Pranjal Aggarwal, Ameet Deshpande, Karthik Narasimhan
Extreme classification (XC) involves classifying over large numbers of classes (thousands to millions), with real-world applications like news article classification and e-commerce product tagging. The zero-shot version of this task requires generalization to novel classes without additional supervision, like a new class "fidget spinner" for e-commerce product tagging. In this paper, we develop SemSup-XC, a model that achieves state-of-the-art zero-shot (ZS) and few-shot (FS) performance on three XC datasets spanning the domains of law, e-commerce, and Wikipedia. SemSup-XC uses automatically collected semantic class descriptions to represent classes ("fidget spinner" can be described as "A spinning toy for stress relief") and enables better generalization through our proposed hybrid matching module (Relaxed-COIL) which matches input instances to class descriptions using both (1) semantic similarity and (2) lexical similarity over contextual representations of similar tokens.
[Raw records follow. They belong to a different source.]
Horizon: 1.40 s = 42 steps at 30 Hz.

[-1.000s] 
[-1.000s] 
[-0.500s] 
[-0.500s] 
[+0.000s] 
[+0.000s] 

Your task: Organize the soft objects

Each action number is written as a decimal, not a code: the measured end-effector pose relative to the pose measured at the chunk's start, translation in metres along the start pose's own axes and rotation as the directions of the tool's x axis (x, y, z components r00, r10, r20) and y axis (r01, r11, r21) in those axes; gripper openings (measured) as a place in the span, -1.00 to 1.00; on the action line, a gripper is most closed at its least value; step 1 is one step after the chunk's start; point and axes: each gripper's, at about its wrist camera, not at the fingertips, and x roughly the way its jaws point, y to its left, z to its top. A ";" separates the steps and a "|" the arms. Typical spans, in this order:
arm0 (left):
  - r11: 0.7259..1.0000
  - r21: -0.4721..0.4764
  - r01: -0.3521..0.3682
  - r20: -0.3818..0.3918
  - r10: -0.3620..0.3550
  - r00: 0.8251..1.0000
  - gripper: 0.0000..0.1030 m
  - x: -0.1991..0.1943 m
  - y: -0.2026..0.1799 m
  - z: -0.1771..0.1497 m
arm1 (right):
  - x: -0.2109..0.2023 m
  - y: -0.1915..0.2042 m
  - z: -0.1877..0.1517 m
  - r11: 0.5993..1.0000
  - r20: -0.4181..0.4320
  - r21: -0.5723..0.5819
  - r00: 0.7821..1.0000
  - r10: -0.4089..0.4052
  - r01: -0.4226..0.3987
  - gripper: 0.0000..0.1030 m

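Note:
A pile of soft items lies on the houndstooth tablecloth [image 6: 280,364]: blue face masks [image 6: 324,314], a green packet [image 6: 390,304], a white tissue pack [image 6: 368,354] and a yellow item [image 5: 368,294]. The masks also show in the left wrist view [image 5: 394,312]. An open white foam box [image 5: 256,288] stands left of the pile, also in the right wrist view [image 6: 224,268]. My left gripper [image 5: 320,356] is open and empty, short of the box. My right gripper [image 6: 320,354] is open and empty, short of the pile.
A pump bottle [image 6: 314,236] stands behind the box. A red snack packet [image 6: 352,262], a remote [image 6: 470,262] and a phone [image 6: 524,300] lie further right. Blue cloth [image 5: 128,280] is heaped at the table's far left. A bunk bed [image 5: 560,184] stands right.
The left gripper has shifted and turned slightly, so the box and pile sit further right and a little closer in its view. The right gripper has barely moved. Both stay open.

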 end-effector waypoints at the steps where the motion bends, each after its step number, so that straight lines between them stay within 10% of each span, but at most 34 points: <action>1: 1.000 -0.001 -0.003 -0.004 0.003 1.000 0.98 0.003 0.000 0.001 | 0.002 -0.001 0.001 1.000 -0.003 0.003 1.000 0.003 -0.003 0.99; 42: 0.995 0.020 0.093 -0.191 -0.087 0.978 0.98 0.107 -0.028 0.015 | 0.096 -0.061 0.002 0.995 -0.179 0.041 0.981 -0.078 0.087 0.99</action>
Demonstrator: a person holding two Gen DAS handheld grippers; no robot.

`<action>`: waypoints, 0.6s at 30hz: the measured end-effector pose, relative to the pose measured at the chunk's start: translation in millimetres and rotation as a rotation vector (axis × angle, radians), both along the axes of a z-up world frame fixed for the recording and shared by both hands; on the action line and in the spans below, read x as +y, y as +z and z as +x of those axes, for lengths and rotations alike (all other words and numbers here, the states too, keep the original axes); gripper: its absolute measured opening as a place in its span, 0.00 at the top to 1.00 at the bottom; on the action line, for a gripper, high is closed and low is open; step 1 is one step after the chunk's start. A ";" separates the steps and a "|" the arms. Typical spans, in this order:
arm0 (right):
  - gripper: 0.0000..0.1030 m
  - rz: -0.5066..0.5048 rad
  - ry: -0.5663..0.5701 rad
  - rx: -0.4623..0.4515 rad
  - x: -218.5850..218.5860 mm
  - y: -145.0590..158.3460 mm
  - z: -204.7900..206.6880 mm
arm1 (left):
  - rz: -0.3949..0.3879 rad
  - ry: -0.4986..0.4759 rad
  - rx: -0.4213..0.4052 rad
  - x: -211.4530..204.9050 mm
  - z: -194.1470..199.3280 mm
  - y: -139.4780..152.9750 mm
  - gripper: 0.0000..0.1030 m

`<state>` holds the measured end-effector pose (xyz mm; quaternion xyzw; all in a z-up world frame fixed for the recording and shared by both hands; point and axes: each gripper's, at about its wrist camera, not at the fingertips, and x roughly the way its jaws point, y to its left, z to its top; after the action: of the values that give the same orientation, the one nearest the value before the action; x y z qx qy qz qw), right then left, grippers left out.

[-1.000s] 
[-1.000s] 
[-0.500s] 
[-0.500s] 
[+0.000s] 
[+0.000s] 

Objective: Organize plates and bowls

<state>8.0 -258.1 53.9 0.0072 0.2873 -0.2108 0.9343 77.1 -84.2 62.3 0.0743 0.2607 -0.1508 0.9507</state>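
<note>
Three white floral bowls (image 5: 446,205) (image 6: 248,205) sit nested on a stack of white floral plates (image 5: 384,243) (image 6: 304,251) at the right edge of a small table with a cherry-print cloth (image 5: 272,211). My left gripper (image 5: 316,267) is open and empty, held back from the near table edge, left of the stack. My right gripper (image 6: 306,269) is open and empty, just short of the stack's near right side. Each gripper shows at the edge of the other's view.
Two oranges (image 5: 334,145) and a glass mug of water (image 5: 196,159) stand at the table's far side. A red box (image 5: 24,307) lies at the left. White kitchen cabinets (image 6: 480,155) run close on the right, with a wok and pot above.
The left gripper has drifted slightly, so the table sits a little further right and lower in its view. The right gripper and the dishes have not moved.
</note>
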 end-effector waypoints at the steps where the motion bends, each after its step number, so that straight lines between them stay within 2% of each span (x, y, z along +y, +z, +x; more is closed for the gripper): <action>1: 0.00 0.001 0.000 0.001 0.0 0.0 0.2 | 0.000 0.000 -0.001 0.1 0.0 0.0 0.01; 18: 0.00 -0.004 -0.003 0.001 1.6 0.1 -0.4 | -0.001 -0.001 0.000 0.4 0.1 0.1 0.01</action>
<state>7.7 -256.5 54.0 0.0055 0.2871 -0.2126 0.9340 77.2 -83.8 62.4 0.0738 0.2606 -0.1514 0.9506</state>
Trained with contrastive learning, SemSup-XC significantly outperforms baselines and establishes state-of-the-art performance on all three datasets, by 5-12 precision@1 points on zero-shot and >10 precision@1 points on few-shot (K = 1), with similar gains for recall@10. Our ablation studies highlight the relative importance of our hybrid matching module (upto 2 P@1 improvement on AmazonCat) and automatically collected class descriptions (upto 5 P@1 improvement on AmazonCat).
First clone the repository and install dependencies:
git clone https://github.com/princeton-nlp/semsup-xc.git
pip install -r requirements.txt
Inside the semsup-xc
folder, download pre-processed datasets and scraped class descriptions from here. Unzip the downloaded file into datasets folder.
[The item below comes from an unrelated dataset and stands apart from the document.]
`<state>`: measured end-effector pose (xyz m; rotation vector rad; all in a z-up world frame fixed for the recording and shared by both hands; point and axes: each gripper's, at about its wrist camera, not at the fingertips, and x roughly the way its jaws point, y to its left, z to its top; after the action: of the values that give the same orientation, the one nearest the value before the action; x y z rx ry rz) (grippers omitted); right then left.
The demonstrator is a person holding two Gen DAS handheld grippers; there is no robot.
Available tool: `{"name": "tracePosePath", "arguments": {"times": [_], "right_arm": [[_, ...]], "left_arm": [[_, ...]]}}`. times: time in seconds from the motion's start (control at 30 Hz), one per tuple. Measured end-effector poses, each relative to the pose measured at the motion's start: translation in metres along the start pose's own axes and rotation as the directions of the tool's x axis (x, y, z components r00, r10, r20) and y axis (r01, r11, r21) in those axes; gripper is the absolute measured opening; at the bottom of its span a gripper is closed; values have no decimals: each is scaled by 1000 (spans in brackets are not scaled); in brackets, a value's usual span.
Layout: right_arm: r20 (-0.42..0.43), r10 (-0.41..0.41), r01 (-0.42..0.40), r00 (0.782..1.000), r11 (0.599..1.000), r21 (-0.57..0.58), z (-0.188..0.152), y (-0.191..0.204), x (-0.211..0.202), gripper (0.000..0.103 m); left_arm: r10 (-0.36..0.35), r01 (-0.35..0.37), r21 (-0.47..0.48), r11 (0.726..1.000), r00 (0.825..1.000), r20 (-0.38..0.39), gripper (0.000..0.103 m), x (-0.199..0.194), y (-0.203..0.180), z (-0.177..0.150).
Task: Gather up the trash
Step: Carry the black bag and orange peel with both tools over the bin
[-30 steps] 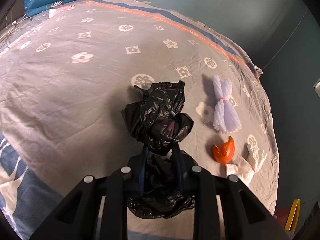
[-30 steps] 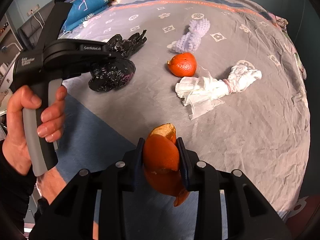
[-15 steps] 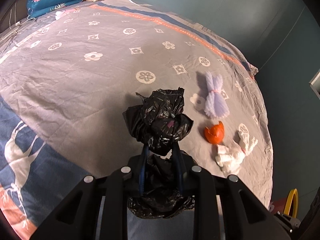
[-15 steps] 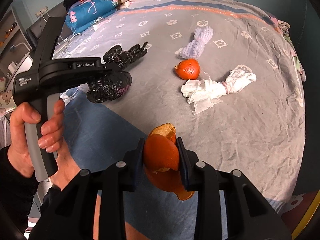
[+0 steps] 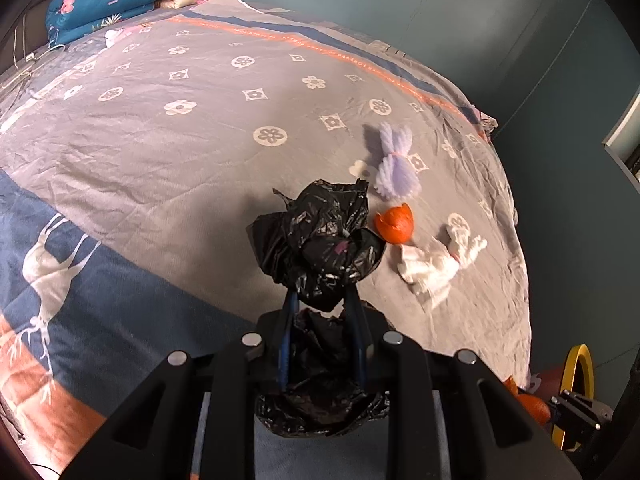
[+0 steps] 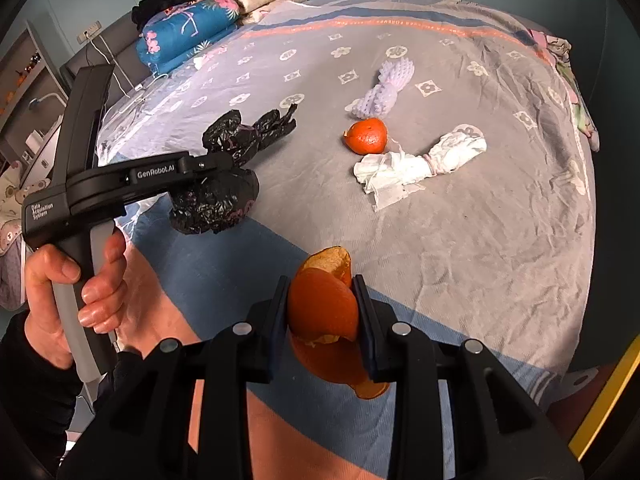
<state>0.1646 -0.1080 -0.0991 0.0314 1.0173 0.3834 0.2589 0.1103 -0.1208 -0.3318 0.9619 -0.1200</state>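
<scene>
Jaws of the left gripper (image 5: 319, 300) are nearly closed, their blue pads clamped on one crumpled black plastic bag (image 5: 320, 248); those of the right gripper (image 6: 322, 304) stand nearly closed on one curled piece of orange peel (image 6: 324, 308). Bag: thin, glossy, creased film bunched into an irregular lump, bulging above and hanging below the fingers, held clear of the bed. Held peel: a smooth, waxy orange outer skin with a paler, matte, pitted inner face, rolled into a cup and projecting both above and below the pads. Bedspread (image 6: 500, 240): wrinkled grey woven cloth printed with white flowers and diamonds, bordered by blue and salmon bands with a white deer motif. Three items of trash lie on the grey area, well beyond both grippers: one lilac foam fruit net (image 6: 384, 90), knobbly and pinched at its waist; one second peel (image 6: 367, 136), a hollow orange shell with a torn rim, near the net; and one white crumpled tissue bundle (image 6: 416, 164), soft and fibrous, cinched midway, lying just beside that peel. Folded quilts (image 6: 188, 28), one blue floral among them, are stacked at the far end. One hand (image 6: 76, 300) grips the grey handle of the left tool.
</scene>
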Motion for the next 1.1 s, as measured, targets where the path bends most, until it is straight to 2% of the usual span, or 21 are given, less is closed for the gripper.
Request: {"name": "tracePosePath", "arguments": {"times": [0.37, 1.1], "right_arm": [[41, -1, 0, 999, 1000, 5, -10, -3, -35, 29], [144, -67, 70, 987, 997, -17, -35, -14, -110, 29]], "left_arm": [[-10, 10, 55, 998, 1000, 13, 22, -29, -24, -20], [-71, 65, 152, 986, 997, 30, 20, -73, -79, -57]]}}
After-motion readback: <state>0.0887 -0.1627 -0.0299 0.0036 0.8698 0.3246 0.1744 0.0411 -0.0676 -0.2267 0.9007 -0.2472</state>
You need to run python main.py <config_file> <output_dir>
to train both zero-shot and few-shot models on both datasets. See configs folder for list of all relevant config files.
For all datasets, you can directly run main.py
script by updating config file by changing pretrained_model
parameter and and setting do_train
set to False. You can also adjust random_sample
parameter to adjust the number of samples to evaluate on.
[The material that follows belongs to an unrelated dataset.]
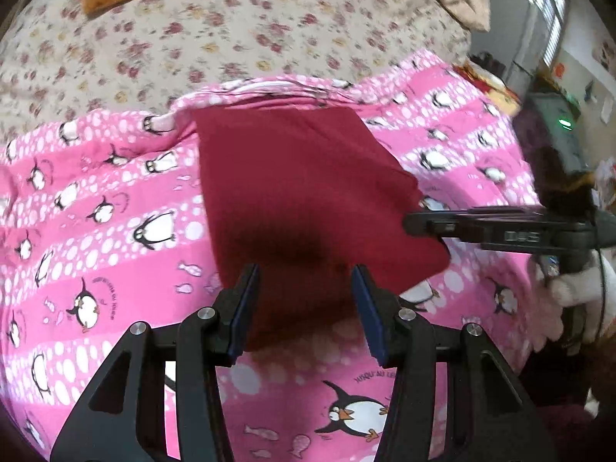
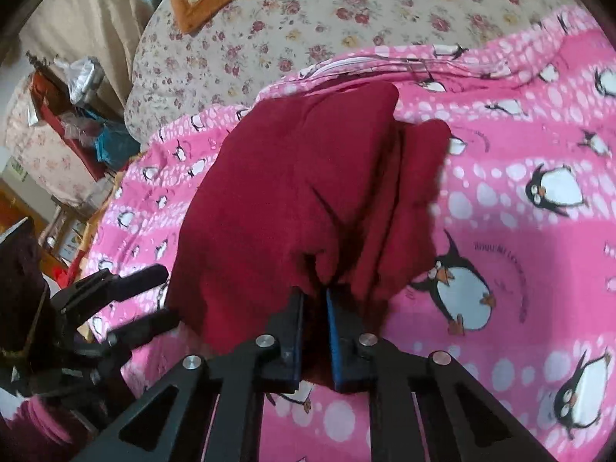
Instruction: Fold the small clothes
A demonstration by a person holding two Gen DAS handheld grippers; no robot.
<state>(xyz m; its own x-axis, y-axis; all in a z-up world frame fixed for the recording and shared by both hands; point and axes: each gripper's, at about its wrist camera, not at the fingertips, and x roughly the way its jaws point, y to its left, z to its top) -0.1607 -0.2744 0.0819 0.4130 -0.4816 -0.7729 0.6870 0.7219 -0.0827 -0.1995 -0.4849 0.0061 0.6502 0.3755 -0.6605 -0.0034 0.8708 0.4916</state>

For ensembling results with TF-IDF, use the Evaluator.ipynb
script.
Previous method is slow, and memory hungry. For faster inference in Amazon and Wikipedia datasets, use:
bash scripts/fastEval{DSET}.sh <config_file> <checkpoint_path>
.
Pre-trained models can be downloaded from here.
@article{aggarwal2023semsupxc,
title = {SemSup-XC: Semantic Supervision for Zero and Few-shot Extreme Classification},
author = {Pranjal Aggarwal and Ameet Deshpande and Karthik Narasimhan},
year = {2023},
journal = {arXiv preprint arXiv: Arxiv-2301.11309}
}
SemSup-XC is MIT licensed, as found in the LICENSE file.